* [Aim of the task]
From top to bottom, print the listing word for word and skip any pictures it contains.

※

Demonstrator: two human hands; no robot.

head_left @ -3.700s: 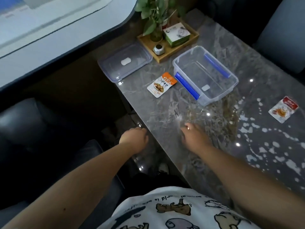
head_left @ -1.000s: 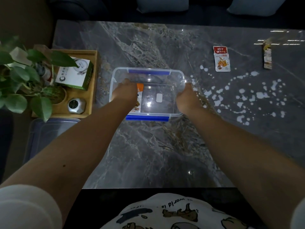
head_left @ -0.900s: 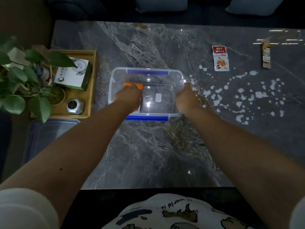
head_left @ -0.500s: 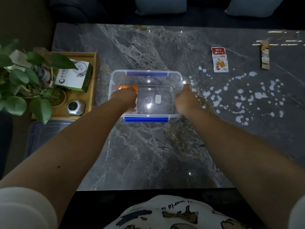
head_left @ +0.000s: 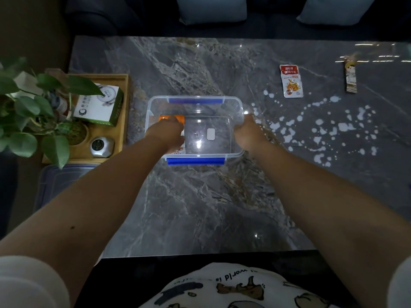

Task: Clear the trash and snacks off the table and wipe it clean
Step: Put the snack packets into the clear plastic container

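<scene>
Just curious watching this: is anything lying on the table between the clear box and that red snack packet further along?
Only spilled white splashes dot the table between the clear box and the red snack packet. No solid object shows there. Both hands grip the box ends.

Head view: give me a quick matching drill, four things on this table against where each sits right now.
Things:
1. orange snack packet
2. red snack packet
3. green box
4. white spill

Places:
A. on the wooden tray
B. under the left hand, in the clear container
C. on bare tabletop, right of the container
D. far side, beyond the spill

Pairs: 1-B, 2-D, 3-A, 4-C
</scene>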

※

* [Problem solution]
Demonstrator: two human hands; no robot.

head_left @ -3.700s: 
head_left @ -1.000s: 
head_left @ -0.900s: 
head_left @ -0.500s: 
head_left @ +0.000s: 

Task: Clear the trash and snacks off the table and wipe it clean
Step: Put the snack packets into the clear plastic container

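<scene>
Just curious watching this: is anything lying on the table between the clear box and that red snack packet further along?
Only spilled white splashes dot the table between the clear box and the red snack packet. No solid object shows there. Both hands grip the box ends.

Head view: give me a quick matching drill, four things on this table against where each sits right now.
Things:
1. orange snack packet
2. red snack packet
3. green box
4. white spill

Places:
A. on the wooden tray
B. under the left hand, in the clear container
C. on bare tabletop, right of the container
D. far side, beyond the spill

Pairs: 1-B, 2-D, 3-A, 4-C
</scene>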

The answer requires no further additions.